What you give must be exactly the lines of the material from the first through the line that contains "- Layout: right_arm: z", inclusive, and no others.

━━━━━━━━━━

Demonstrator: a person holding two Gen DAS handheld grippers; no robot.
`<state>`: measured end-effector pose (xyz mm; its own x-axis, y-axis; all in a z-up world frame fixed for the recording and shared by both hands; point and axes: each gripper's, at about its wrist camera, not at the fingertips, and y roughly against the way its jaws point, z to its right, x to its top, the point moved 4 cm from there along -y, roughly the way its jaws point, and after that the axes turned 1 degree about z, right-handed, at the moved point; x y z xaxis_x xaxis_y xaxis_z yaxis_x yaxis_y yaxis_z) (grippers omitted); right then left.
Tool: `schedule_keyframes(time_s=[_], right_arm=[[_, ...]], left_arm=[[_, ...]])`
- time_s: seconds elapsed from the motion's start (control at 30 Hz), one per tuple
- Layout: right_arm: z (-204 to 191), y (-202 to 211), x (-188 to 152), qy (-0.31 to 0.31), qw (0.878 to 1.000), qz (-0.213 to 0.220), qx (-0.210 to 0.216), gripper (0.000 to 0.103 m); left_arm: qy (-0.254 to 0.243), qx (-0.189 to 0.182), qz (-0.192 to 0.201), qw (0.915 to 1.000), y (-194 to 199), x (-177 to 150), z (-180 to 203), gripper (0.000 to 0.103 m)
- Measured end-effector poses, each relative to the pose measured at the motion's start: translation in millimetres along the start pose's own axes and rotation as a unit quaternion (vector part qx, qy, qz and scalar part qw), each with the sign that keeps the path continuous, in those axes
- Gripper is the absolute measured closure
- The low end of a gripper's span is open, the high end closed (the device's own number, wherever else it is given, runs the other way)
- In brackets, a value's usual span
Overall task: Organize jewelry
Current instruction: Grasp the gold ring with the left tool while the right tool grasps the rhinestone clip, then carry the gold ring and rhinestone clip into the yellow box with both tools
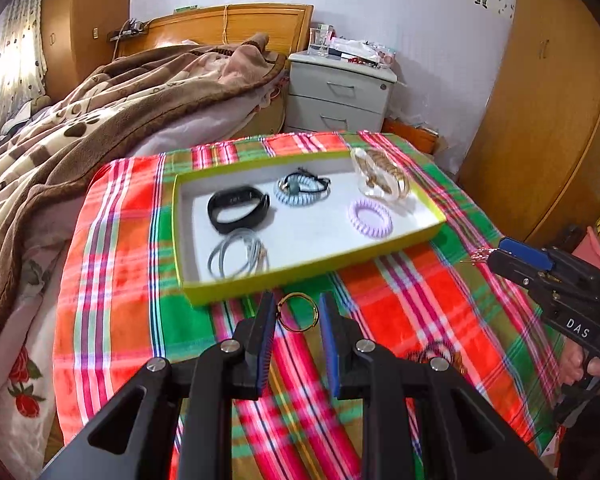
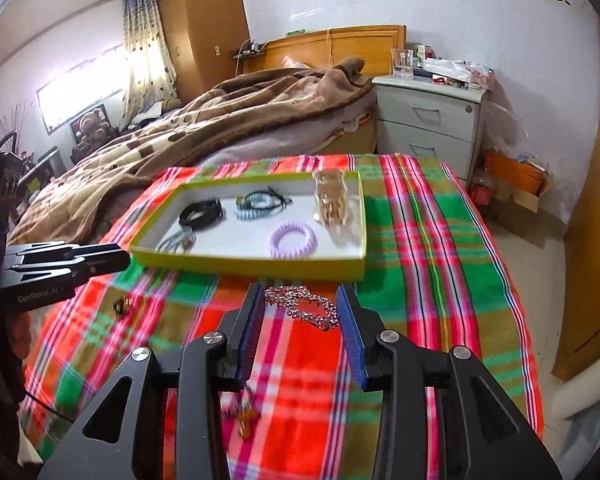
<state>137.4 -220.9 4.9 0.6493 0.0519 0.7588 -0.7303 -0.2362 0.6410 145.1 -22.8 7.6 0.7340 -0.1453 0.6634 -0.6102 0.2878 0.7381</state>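
- Currently left gripper (image 1: 296,312) grips gold ring (image 1: 298,313) between its pads, just short of tray (image 1: 312,270).
- Right gripper (image 2: 300,308) clamps rhinestone bracelet (image 2: 302,306) over plaid cloth (image 2: 420,240), near tray front wall.

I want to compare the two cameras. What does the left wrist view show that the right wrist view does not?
Only the left wrist view shows the thin gold ring held between the left gripper fingers. Only the right wrist view shows the sparkly rhinestone bracelet spanning the right gripper. Both show the yellow-green cardboard tray with the purple spiral hair tie inside.
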Motion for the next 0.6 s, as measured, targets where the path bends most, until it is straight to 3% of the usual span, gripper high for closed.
schedule_keyframes(time_s=[0.3,0.6], right_arm=[[-6.6,-37.3,29.8,-0.014,1.000,-0.003,0.006,0.065],[-2.9,-76.5,39.6,-0.030,0.999,-0.018,-0.009,0.065]], left_arm=[[0.004,-0.014,0.000,0.9999,-29.7,44.2,-7.1,0.080],[0.000,-0.010,-0.016,0.9998,-72.5,64.5,-11.1,0.080]])
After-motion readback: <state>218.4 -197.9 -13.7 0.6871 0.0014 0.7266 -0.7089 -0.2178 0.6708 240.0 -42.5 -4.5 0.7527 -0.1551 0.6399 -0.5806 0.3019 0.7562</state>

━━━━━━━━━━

* WRITTEN REPLY *
Demonstrator: a person holding two Gen DAS handheld grippers; no robot.
`<state>`: measured end-effector pose (xyz mm; its own x-axis, y-axis; all in a z-up world frame fixed for the recording and shared by both hands; point and axes: each gripper's, at about its wrist camera, not at the fingertips, and y roughly against the way its jaws point, z to its right, x to its top, the point moved 4 cm from there along -y, roughly the way its jaws point, and after that the axes turned 1 degree about z, right-handed, at the moved point; x y z xaxis_x xaxis_y xaxis_z yaxis_x yaxis_y yaxis_z) (grippers omitted); right then left.
Tool: `schedule_keyframes(time_s=[_], right_arm=[[_, ...]], left_arm=[[_, ...]])`
- time_s: seconds elapsed from the motion's start (control at 30 Hz), one per tuple
- Layout: right_arm: z (-204 to 191), y (-202 to 211), x (-188 to 152), qy (-0.31 to 0.31), qw (0.878 to 1.000), qz (-0.213 to 0.220), qx (-0.210 to 0.216), gripper (0.000 to 0.103 m); left_arm: qy (-0.254 to 0.243), qx (-0.189 to 0.182), qz (-0.192 to 0.201), qw (0.915 to 1.000), y (-194 to 199), x (-177 to 150), z (-180 to 203), gripper (0.000 to 0.103 m)

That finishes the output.